Wednesday, March 03, 2010

Update


Here is an hourly chart showing day session e-mini trading. The market is progressing through a stack of 36 point boxes (blue rectangles). It has moved into the third box and the bottom of this box near 1113 should now serve as support.

The upper green trend channel line meets the top of the third box around March 10 in the 1145-50 zone (green oval). The January 11 top was at 1148 (horizontal red dash line). I think a reaction of 20 points or so is likely to materialize then, but that any such break will be only a brief interruption of a move to 1200 that I see developing.

I have noticed a lot of commentary that cites the low volume, low activity in this phase of the upswing as a reason why the ES should soon reverse and head much lower. But as you can see on the chart above the market is creeping higher, showing a very regular sequence of higher lows and higher highs. Moreover, the advancing issues number that I follow (see my chart page ) are very strong. In this context I interpret the low volume as a sign that longer time frame sellers are not finding current prices very attractive. Volume will only increase noticeably when these sellers come to market and this will require higher prices than we have seen thus far.

5 comments:

janet said...

Carl after 1200 is hit do you still see the market advancing to near the old highs??? Thanks

Anonymous said...

Carl, the low volume during RTH is due to lack of demand. The prices are being jacked up during the overnight hours at miniscule volume. Even higher prices are not attracting any buyers.
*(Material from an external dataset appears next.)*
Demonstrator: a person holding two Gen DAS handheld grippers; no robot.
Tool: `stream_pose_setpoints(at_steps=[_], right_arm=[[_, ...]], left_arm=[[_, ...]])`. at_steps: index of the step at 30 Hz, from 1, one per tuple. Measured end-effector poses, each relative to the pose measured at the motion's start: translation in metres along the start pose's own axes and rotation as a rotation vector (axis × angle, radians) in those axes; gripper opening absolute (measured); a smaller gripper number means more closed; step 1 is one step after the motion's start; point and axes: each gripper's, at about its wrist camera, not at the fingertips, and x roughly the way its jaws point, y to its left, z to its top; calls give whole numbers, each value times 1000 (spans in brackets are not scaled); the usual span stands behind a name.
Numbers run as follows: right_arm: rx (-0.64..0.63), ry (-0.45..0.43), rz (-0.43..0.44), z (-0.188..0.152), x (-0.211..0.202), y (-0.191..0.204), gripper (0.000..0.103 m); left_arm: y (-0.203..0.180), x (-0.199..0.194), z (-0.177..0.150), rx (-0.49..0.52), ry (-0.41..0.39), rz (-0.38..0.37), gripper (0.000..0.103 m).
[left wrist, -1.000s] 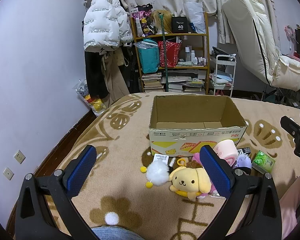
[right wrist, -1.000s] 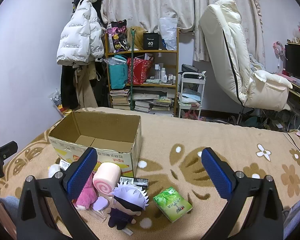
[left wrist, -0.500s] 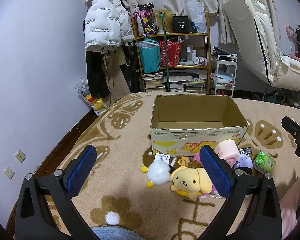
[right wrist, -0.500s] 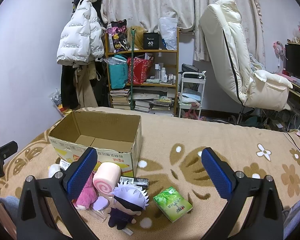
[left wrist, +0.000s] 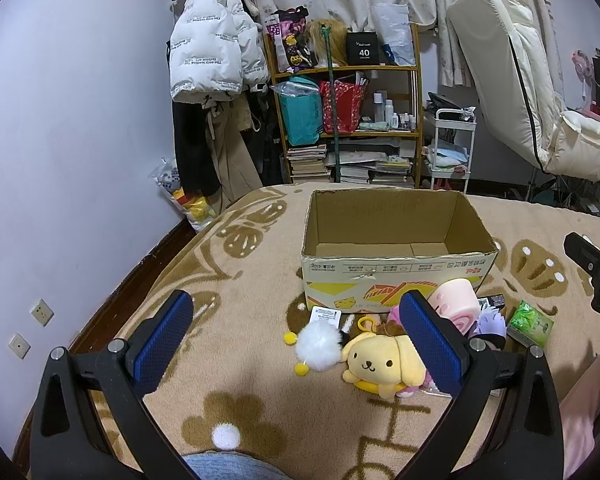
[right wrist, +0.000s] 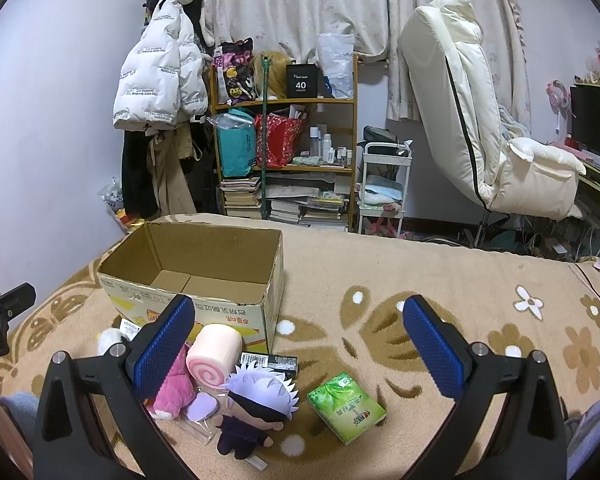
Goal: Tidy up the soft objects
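Note:
An empty cardboard box (left wrist: 396, 268) (right wrist: 188, 256) sits on the beige flowered blanket. In front of it lie a white pompom (left wrist: 318, 347), a yellow dog plush (left wrist: 382, 364), a pink swirl-roll cushion (right wrist: 216, 354) (left wrist: 456, 302), a pink plush (right wrist: 174, 390), a white-haired doll (right wrist: 256, 404) and a green tissue pack (right wrist: 346, 407) (left wrist: 530, 322). My left gripper (left wrist: 300, 342) hangs open above the pompom and dog plush, holding nothing. My right gripper (right wrist: 298, 346) is open over the doll and tissue pack, also holding nothing.
A black packet (right wrist: 269, 362) lies by the box corner. Beyond the bed stand a cluttered wooden shelf (right wrist: 284, 152), a hanging white puffer jacket (right wrist: 156, 80), a small white cart (right wrist: 384, 184) and a cream recliner chair (right wrist: 480, 128). The bed's left edge drops to the floor.
The left wrist view has shifted very slightly; the box and toys sit a touch to the right. Nothing was grasped or moved, and the right wrist view is unchanged.

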Motion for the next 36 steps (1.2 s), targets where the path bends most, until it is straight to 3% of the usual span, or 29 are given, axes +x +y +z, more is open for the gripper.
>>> stream_pose_setpoints(at_steps=[16,22,31,36], right_arm=[[-13,7,-1,-1,1,3,103],[-20,41,-4,-3,7,6,103],[66,163,24,1,31,-8,103],[142,284,48,-2,56,-21,103]], left_arm=[[0,-1,-2,2,1,3,102],[-1,8,0,21,44,44,102],[1,42,10,3,144,60,102],[1,70,16,-9,215,42,102]])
This means greed not at play in the minds of the buyers. This is a very unhealthy market.

The situation is ripe for fear to set in, in the minds of the sellers. Then, there will be a scramble for the exit and we will witness a powerful down wave III unfold and you will be stacking the boxes in the downward direction.

Unknown said...

Oh well, we _still_ have Kishore here. Boy, you are RESILIENT, aren't you? Think you've mentioned about thrice in the time I've been a reader to the blog that you'd not "waste time" in the comments section anymore. And back here you are.

Am sure none of the blog readers would mind you having here, but just *contribute* substance, if you can, rather than becoming another Jeff that everyone, I guess even including Carl, so got annoyed with.

Carl, if only I had sold around the HOD today, I'd had another contribution to the blog, alas, I didn't.

Thanks again for all the work you do in maintaining the blog.

-PA.

Anonymous said...

P, the market is all about greed and fear. This IS an important "substance"!

The buyers are currently not being greedy.

The greed of the sellers, as pointed out by Carl for their wanting higher prices, will soon be replaced by their fear.

In fact, the higher prices are being manipulated by the sellers during overnight hours but buyers are not biting during the RTH.

If you don't like or understand my comments, I am sure you are not alone. But, this does not bother me because, thank God, it takes all kinds to make this market.

Unknown said...

It makes sense to me. I want to sell, but at a higher price so I'll wait...uh oh, the market is turning south...panic...better get out now before this thing crumbles.

Impatient to wait for a new high b/c I'm not convicted that it is a certainty.